Diğer taraftan 20 yıl önce var olmayan şeyler şu an hayatımızın olmazsa olmazlarıyken bir 20 yıl sonrasını düşünmek gerçekten çok zor. Hele ki küresel ısınma etkisinin her geçen gün artacağı, iklim ve su krizlerinin kapımızı çalacağı gerçeği karşımızdayken ben huzurun geçmişte kalıp artık oradan bize el salladığını düşünüyorum. Günden güne borçlarımız artıyor ve fakirleşiyoruz ve anlık kısmi mutluluklar yşarsak onunla avunuyoruz.
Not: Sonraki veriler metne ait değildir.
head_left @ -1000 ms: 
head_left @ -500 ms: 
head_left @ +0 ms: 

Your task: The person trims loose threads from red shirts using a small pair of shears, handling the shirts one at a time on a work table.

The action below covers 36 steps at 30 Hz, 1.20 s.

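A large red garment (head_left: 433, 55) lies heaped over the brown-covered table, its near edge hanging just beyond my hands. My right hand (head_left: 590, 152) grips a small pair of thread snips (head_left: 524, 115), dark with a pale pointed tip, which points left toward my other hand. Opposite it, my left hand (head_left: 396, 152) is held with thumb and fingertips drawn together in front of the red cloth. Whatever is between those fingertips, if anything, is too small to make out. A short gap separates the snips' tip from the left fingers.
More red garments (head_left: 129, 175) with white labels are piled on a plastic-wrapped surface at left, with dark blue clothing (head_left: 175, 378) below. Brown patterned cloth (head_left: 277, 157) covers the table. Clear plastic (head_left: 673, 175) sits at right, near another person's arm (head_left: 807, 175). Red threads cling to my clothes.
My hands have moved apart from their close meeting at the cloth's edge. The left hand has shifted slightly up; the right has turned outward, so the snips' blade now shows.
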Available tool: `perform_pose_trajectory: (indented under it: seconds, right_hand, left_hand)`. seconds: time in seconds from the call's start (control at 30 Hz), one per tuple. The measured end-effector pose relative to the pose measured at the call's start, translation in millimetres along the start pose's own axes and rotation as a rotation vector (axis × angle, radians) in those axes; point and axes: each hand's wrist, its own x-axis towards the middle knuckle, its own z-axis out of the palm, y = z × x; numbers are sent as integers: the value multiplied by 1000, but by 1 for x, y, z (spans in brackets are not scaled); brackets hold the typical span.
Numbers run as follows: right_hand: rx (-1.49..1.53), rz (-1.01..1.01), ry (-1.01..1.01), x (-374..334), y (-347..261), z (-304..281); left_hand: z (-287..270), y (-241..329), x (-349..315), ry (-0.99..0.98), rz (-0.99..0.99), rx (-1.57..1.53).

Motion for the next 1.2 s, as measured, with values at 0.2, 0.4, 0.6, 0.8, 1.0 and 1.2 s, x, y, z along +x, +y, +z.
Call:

Herkesin psikolojisi son donemde olan olaylardan cok etkilendi.
Ama sizin durumunuz sadece bu durumdan etkilenmek degil, zaten oncesinde de farkinda olmasaniz da bir seyler varmis.
Profesyonel yardim alacaginizi soylemissiniz zaten, bir an once baslayin bence.
medyadan uzak durulmalı haber medyası insanların korkularından beslenir.